What it comes down to is that McNamara cannot create his own shot, which wasn’t a problem in his first three seasons. Not only did defenses focus on Anthony or Warrick, McNamara had Craig Forth to set screens for him. Though McNamara has been the team’s point guard since he was a freshman, a fact Syracuse head coach Jim Boeheim always reminds reporters in defense of his senior leader, he fed off others feeding him the ball. He’s a 3-point specialist. Catch and shoot. It suited his game perfectly.

But when defenses keyed on him this season, all those open looks McNamara saw in the past have disappeared. No more catch and shoot. Instead, he’s morphed into a more traditional point guard with a propensity for shooting the 3. As he has said himself all year, the team performs better when he doesn’t have to force shots, and he’s averaging a career-high 5.8 assists. But he still hoists too many contested 3’s, and has subsequently failed to find a rhythm almost the entire season.

You could make a case for McNamara actually being the third-best player on the team behind Demetris Nichols and Eric Devendorf. Finding himself in more McNamara-like trances than McNamara himself this season, Nichols has easily been the most consistent shooter on the Orange. Devendorf is shooting a team-high 40.3 percent from the 3-point line and drives the lane better than McNamara. In the eight conferences games, Nichols is averaging 16.3 points to McNamara and Devendorf’s 14.9.

In terms of the team as a whole, there is a disturbing backward trend. The more prominent role McNamara has had, the worse the team has done. He’s gone from national champions to a loss in the Sweet 16 to a loss in the first round. Now, in what was finally supposed to be his team, Syracuse is struggling just to win 20 games and make the NCAA Tournament.

To be specific, when McNamara left the Rutgers game, Syracuse was trailing by five points. The first five-game losing streak in Boeheim’s career, and quite possibly the NIT, was staring the Orange in the face. But the Syracuse offense became more balanced with Josh Wright at the point, and SU eventually won on a dramatic buzzer-beating 3-pointer that Terrence Roberts never would have taken with McNamara in the game.

‘McNamara would’ve helped them, but I don’t know how much he would’ve helped them,’ Rutgers head coach Gary Waters said after the game. ‘I can’t say because he was gone that we were better, because they played like a team.’

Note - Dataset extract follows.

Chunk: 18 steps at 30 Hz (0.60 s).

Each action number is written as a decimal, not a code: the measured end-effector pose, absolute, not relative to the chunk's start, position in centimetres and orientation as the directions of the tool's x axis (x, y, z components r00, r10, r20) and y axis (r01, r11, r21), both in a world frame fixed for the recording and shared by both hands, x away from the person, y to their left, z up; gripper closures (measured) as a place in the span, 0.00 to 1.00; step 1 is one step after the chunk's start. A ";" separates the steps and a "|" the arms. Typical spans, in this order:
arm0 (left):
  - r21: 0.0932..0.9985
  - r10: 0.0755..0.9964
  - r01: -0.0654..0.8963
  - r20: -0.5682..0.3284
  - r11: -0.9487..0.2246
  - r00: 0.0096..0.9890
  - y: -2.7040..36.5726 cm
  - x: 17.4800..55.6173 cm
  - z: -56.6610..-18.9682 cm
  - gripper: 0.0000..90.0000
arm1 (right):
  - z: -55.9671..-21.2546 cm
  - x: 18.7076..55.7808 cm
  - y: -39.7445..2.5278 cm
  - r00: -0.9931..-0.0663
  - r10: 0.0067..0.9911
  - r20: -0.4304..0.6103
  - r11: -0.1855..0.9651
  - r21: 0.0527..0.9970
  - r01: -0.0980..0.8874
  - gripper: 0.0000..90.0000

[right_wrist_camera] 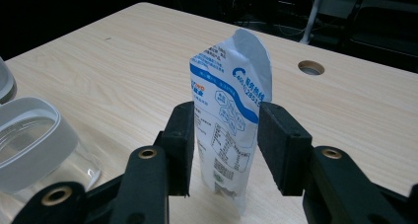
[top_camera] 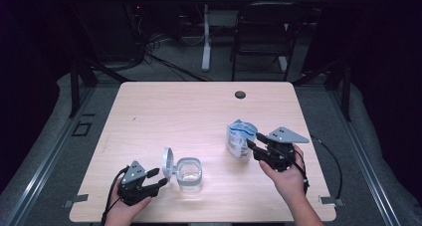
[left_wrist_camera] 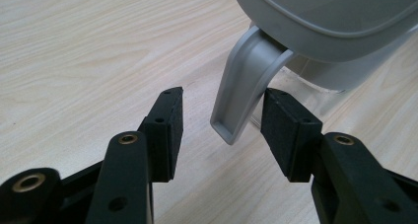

Now to say Syracuse is a better team without McNamara is obviously wrong. But the Rutgers game presented the clearest example of how McNamara is not the superstar an above-average team cannot win without.

Again, nothing against McNamara. The only thing on his mind today is an upset of No. 1 Connecticut. He could care less about this argument, and I admire that about him.

It’s the fans, the media who need to snap back to reality. Look at the numbers. Watch the games. Gerry McNamara is no legend.